Students Look Beyond Meaning of "I Have a Dream" Speech

Students Look Beyond Meaning of "I Have a Dream" Speech

In honor of Martin Luther King Day, students at Lord Fairfax Community College in Middletown, Virginia hosted a ceremony commemorating his accomplishments.

Middletown, Va. - Students at Lord Fairfax Community College gathered to pay tribute to Dr. Martin Luther King, Jr., the man who through his actions became the face of the American Civil Rights Movement.

"So many of us are so mixed up now, we're not just one nationality," said student Camille Gibson, who also sang “It Don’t Mean A Thing (If It Ain’t Got That Swing)” composed by Duke Ellington for the entertainment portion of the ceremony.

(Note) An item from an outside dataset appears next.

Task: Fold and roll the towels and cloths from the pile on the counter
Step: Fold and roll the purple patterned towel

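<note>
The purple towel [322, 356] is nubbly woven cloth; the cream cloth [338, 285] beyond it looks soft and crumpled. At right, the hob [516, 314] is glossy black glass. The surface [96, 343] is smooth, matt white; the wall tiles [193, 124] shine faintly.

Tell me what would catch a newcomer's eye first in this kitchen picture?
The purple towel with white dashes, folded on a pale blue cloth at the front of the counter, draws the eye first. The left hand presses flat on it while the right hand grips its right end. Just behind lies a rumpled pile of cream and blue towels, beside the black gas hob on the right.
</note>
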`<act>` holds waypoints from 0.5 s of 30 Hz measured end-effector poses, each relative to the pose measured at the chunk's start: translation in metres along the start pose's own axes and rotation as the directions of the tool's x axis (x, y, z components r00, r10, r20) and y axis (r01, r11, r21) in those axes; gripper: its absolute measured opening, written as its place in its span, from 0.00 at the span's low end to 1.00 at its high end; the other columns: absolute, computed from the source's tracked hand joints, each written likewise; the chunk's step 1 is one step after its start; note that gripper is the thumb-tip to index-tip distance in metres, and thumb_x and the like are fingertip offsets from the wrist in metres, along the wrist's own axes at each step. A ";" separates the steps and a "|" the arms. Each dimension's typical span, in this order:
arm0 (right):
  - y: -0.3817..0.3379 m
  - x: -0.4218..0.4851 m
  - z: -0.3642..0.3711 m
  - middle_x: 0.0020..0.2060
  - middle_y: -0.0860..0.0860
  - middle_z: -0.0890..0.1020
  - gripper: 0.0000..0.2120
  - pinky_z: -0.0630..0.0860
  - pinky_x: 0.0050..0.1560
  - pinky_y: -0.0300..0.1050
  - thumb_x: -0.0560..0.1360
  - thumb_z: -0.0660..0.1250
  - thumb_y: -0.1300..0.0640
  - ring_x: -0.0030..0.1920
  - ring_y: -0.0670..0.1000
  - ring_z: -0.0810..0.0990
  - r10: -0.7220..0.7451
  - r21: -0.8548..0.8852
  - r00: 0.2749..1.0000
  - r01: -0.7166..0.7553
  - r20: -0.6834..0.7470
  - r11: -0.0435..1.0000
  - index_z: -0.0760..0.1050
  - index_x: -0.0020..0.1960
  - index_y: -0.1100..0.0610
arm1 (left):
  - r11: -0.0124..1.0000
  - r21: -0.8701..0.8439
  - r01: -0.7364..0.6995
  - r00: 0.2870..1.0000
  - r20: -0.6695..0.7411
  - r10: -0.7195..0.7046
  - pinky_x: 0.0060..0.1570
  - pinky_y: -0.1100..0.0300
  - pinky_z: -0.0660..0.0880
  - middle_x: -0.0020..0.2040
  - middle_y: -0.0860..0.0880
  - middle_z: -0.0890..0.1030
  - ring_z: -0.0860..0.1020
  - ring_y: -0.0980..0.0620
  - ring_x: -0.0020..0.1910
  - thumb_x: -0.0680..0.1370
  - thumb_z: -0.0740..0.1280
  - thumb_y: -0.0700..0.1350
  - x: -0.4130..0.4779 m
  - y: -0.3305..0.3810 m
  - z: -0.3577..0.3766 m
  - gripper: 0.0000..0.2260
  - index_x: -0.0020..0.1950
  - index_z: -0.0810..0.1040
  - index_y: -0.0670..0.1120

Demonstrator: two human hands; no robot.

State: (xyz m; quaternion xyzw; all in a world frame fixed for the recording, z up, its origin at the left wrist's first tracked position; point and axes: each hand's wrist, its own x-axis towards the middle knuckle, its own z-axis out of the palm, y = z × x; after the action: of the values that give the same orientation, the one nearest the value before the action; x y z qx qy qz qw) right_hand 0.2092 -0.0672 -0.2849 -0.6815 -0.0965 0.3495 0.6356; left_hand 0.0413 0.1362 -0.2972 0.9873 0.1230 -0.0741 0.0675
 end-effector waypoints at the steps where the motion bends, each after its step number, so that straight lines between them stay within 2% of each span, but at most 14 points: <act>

"I was really glad to have the opportunity to hear some of the other speakers, and hear some of the encouragement that they shared,’ said Joe Zink, the essay winner of the Walking King’s Talk Essay Contest.

Organizers say MLK Day was even more significant this year, with the recent death of another civil rights activist, Nelson Mandela.

"Centuries after both King and Mandela have died, we will still be talking about the great men that they are, because they were men of principle," said Dr. Miles Davis, Dean of Shenandoah University’s School of Business, and the guest speaker at the event.

Davis challenged students to look beyond the famous phrase in King's "I Have A Dream" speech.

"They may have dreams about higher education, or dreams of a different career, or dreams of a different life,” Daivs began. “Well Martin Luther King, in his life, particularly in that “I Have A Dream” speech, lays out a plan for them to follow to have their life be more than just a dream."

When asked what the next steps were for Virginia’s local civil rights movement, everyone had different problems they felt were the next to solve.

"Now the conversation that we're seeing in our society, particularly in South Africa, is economic justice,” said Daivs. 

He believes that raising the minimum wage in Virginia, and working with state legislature, corporate institutions and individual counseling will drastically help bring equality towards minorities.

"Personally, I think inter-racial equality. My mother is white and my father is black. So a lot of inter-racial couple, a lot of them feel not accepted in society," said Gibson.

"Perhaps what I’ll take away from this is to be able to encourage others in a like way," said Zink.